## To do
Every line below is to be copied exactly, with the pictures left out.
== Data to use
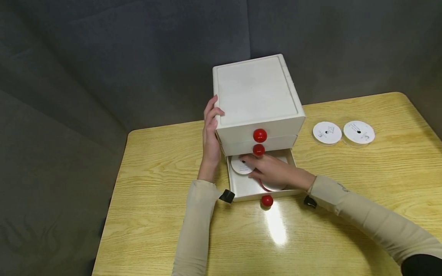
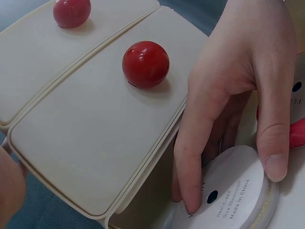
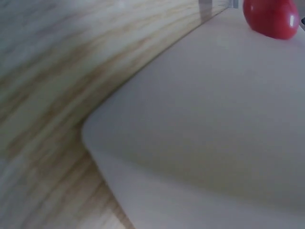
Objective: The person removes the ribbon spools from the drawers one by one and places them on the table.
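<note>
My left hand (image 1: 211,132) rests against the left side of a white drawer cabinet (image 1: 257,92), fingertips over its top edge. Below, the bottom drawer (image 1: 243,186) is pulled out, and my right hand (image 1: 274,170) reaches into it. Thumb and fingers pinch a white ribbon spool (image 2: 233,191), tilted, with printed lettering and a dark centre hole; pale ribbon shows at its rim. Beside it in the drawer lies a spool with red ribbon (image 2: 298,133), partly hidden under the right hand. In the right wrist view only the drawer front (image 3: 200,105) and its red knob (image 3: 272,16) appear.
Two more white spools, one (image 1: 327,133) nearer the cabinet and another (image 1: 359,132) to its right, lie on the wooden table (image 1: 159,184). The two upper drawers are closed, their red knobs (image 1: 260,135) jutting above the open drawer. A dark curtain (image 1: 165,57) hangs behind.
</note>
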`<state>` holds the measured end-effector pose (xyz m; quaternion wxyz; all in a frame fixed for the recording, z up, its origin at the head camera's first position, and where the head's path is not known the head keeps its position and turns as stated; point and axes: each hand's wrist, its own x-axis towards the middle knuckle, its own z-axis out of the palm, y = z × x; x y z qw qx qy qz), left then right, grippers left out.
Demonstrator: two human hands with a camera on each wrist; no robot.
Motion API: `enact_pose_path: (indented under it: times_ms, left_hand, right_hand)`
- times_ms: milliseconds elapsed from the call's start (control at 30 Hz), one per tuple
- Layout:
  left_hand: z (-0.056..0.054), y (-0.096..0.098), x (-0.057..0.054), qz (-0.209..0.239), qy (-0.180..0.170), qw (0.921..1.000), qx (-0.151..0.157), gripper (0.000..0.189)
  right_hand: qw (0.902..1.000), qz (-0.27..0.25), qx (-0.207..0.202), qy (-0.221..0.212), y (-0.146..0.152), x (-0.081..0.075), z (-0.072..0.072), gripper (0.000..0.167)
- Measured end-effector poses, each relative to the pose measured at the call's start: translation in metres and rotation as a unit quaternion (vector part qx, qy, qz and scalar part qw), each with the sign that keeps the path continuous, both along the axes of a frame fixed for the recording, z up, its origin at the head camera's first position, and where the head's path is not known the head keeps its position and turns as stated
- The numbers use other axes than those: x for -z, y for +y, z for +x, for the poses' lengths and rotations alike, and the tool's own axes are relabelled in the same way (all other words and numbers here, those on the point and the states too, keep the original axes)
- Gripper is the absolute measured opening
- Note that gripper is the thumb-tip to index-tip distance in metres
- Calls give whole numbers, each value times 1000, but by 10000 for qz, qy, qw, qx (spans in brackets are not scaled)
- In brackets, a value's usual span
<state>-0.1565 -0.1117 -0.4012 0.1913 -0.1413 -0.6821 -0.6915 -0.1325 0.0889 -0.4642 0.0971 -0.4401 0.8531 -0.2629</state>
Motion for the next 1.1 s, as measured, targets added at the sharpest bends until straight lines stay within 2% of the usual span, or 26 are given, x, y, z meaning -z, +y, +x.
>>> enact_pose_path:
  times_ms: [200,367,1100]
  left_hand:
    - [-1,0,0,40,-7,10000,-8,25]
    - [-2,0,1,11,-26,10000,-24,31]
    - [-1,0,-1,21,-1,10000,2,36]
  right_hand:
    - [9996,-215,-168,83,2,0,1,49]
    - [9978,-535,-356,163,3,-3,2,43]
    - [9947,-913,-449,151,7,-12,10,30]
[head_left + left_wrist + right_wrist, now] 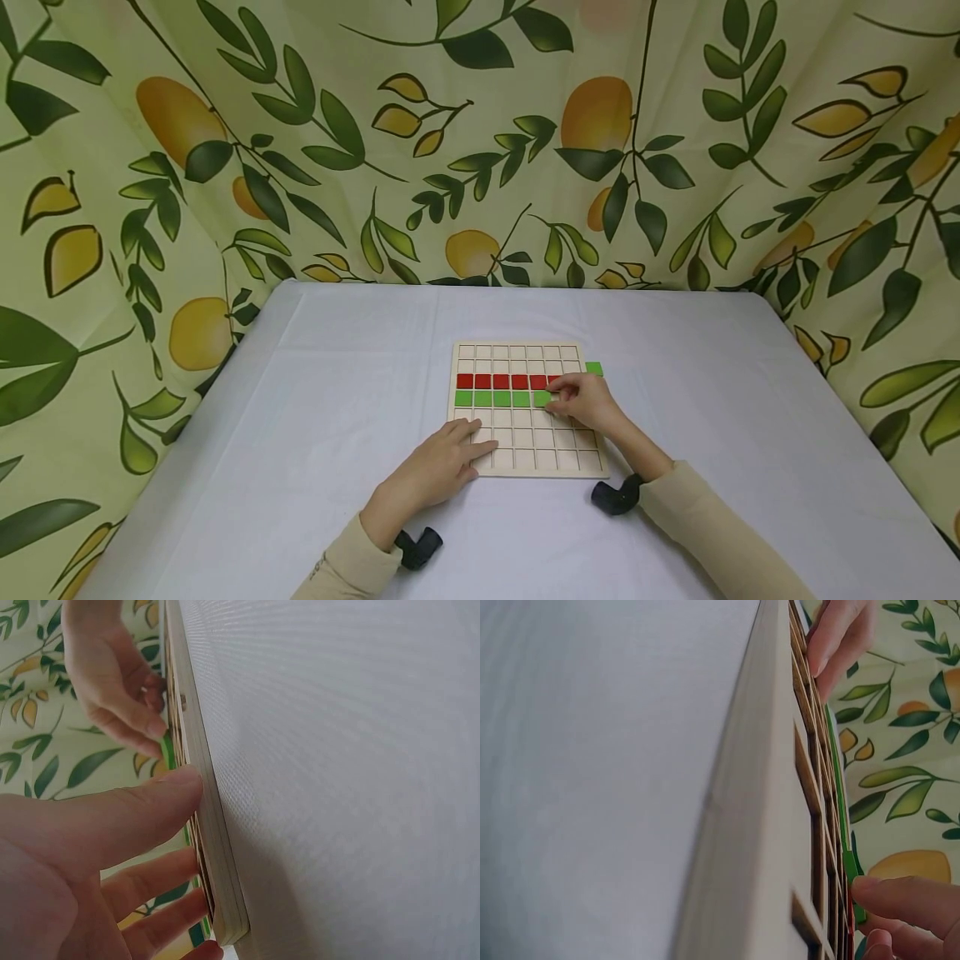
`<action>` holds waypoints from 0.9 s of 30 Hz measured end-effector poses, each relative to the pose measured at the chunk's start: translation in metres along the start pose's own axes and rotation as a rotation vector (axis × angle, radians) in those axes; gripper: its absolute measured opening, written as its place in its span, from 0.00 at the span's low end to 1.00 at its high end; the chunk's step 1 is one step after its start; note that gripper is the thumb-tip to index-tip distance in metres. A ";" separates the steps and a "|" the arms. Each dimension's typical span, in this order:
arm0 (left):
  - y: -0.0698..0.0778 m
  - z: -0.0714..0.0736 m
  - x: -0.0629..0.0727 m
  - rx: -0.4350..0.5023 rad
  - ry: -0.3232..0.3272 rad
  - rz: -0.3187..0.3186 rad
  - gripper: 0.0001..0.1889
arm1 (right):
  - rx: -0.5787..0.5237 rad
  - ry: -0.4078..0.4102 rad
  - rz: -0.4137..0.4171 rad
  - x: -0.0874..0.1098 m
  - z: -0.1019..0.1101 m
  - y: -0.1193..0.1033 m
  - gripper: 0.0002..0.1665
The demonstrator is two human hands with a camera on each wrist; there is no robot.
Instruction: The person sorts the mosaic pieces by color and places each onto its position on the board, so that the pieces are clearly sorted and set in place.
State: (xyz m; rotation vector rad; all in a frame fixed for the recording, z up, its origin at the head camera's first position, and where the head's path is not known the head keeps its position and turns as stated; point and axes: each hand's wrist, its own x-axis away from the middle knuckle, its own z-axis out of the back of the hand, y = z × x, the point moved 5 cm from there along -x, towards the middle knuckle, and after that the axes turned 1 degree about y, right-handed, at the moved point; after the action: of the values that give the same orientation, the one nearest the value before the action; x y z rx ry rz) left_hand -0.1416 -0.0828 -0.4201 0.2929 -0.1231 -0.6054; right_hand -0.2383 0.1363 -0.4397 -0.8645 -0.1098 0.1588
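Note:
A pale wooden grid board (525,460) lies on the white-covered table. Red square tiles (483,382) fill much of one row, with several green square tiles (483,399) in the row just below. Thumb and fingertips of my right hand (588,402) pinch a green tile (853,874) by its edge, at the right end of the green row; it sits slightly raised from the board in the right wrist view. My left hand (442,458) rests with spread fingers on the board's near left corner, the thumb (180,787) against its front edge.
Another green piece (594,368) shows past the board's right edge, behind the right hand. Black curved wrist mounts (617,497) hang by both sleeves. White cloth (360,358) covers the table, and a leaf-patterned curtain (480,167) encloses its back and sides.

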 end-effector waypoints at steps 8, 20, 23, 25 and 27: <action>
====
## Solved exercise
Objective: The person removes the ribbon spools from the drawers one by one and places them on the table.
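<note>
My left hand (image 1: 211,132) rests against the left side of a white drawer cabinet (image 1: 257,92), fingertips over its top edge. Below, the bottom drawer (image 1: 243,186) is pulled out, and my right hand (image 1: 274,170) reaches into it. Thumb and fingers pinch a white ribbon spool (image 2: 233,191), tilted, with printed lettering and a dark centre hole; pale ribbon shows at its rim. Beside it in the drawer lies a spool with red ribbon (image 2: 298,133), partly hidden under the right hand. In the right wrist view only the drawer front (image 3: 200,105) and its red knob (image 3: 272,16) appear.
Two more white spools, one (image 1: 327,133) nearer the cabinet and another (image 1: 359,132) to its right, lie on the wooden table (image 1: 159,184). The two upper drawers are closed, their red knobs (image 1: 260,135) jutting above the open drawer. A dark curtain (image 1: 165,57) hangs behind.
</note>
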`<state>` holds the measured end-effector pose (xyz m; quaternion wxyz; all in a frame fixed for the recording, z up, its origin at the head camera's first position, and where the head's path is not known the head keeps its position and turns as stated; point and axes: each hand's wrist, its own x-axis towards the middle knuckle, its own z-axis out of the palm, y = z × x; x y z qw qx qy qz), left then right, grippers left out.
Demonstrator: two human hands with a camera on each wrist; no robot.
Motion API: `enact_pose_path: (indented under it: times_ms, left_hand, right_hand)`
- times_ms: milliseconds elapsed from the call's start (control at 30 Hz), one per tuple
- Layout:
  left_hand: z (-0.056..0.054), y (-0.096..0.098), x (-0.057..0.054), qz (-0.209..0.239), qy (-0.180..0.170), qw (0.921..1.000), qx (-0.151..0.157), gripper (0.000..0.189)
  right_hand: qw (0.902..1.000), qz (-0.27..0.25), qx (-0.207..0.202), qy (-0.221..0.212), y (-0.146..0.152), x (-0.081..0.075), z (-0.072..0.072), gripper (0.000..0.167)
- Measured end-effector poses, each relative to the pose measured at the call's start: translation in metres and rotation as a unit quaternion (vector part qx, qy, qz and scalar part qw), each with the sign that keeps the path continuous, both along the axes of a frame fixed for the recording, z up, its origin at the head camera's first position, and where the head's path is not known the head keeps its position and turns as stated
- The numbers use other axes than those: x for -z, y for +y, z for +x, for the poses' lengths and rotations alike, and the tool's own axes are relabelled in the same way (all other words and numbers here, those on the point and the states too, keep the original axes)
- Gripper is the absolute measured opening
- Note that gripper is the thumb-tip to index-tip distance in metres
- Calls give whole numbers, each value times 1000, but by 10000 for qz, qy, qw, qx (spans in brackets are not scaled)
- In brackets, a value's usual span
<state>-0.1565 -0.1117 -0.4012 0.1913 -0.1413 -0.6821 -0.6915 -0.1325 0.0889 -0.4642 0.0971 -0.4401 0.8531 -0.2629</state>
Motion for the next 1.1 s, as measured, targets added at the sharpest bends until straight lines stay within 2% of the usual span, or 26 are given, x, y, z meaning -z, +y, +x.
>>> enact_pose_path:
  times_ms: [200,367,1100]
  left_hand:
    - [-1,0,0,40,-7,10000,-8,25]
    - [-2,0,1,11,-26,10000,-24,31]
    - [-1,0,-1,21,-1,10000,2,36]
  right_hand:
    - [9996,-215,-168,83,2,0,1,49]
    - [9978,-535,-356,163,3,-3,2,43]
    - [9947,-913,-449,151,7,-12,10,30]
[head_left + left_wrist + right_wrist, now] 
`<action>` holds waypoints from 0.9 s of 30 Hz measured end-effector poses, each relative to the pose measured at the chunk's start: translation in metres along the start pose's own axes and rotation as a rotation vector (axis × angle, radians) in those axes; gripper: its absolute measured opening, written as its place in its span, from 0.00 at the span's low end to 1.00 at its high end; the chunk's step 1 is one step after its start; note that gripper is the thumb-tip to index-tip distance in metres. A ";" separates the steps and a "|" the arms. Each dimension's typical span, in this order:
arm0 (left):
  - y: -0.0698..0.0778 m
  - z: -0.0714..0.0736 m
  - x: -0.0629..0.0727 m
  - rx: -0.4350..0.5023 rad
  - ry: -0.3232..0.3272 rad
  - rz: -0.3187..0.3186 rad
  - gripper: 0.0001..0.1889
arm1 (right):
  - rx: -0.5787..0.5237 rad
  - ry: -0.4078..0.4102 rad
  - rz: -0.4137..0.4171 rad
  - x: -0.0874..0.1098 m
  - z: -0.1019..0.1101 m
  - y: -0.1193..0.1033 m
  - gripper: 0.0002..0.1665
The demonstrator is two human hands with a camera on each wrist; there is no robot.
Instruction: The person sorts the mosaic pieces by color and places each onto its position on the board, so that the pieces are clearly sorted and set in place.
State: (xyz m; rotation vector rad; all in a frame fixed for the recording, z up, its origin at the head camera's first position, and where the head's path is not known the head keeps its position and turns as stated; point and axes: each hand's wrist, its own x-axis away from the middle knuckle, its own z-axis out of the back of the hand, y = z × x, the point moved 5 cm from there along -x, towards the middle knuckle, and after that the axes turned 1 degree about y, right-handed, at the moved point; after the action: of the values that give the same orientation, the one nearest the value before the action; x y z rx ry rz) left_hand -0.1416 -0.0828 -0.4201 0.2929 -0.1231 -0.6054; right_hand -0.2383 0.1363 -0.4397 -0.8645 -0.1098 0.1588
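Note:
A pale wooden grid board (525,460) lies on the white-covered table. Red square tiles (483,382) fill much of one row, with several green square tiles (483,399) in the row just below. Thumb and fingertips of my right hand (588,402) pinch a green tile (853,874) by its edge, at the right end of the green row; it sits slightly raised from the board in the right wrist view. My left hand (442,458) rests with spread fingers on the board's near left corner, the thumb (180,787) against its front edge.
Another green piece (594,368) shows past the board's right edge, behind the right hand. Black curved wrist mounts (617,497) hang by both sleeves. White cloth (360,358) covers the table, and a leaf-patterned curtain (480,167) encloses its back and sides.
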
 end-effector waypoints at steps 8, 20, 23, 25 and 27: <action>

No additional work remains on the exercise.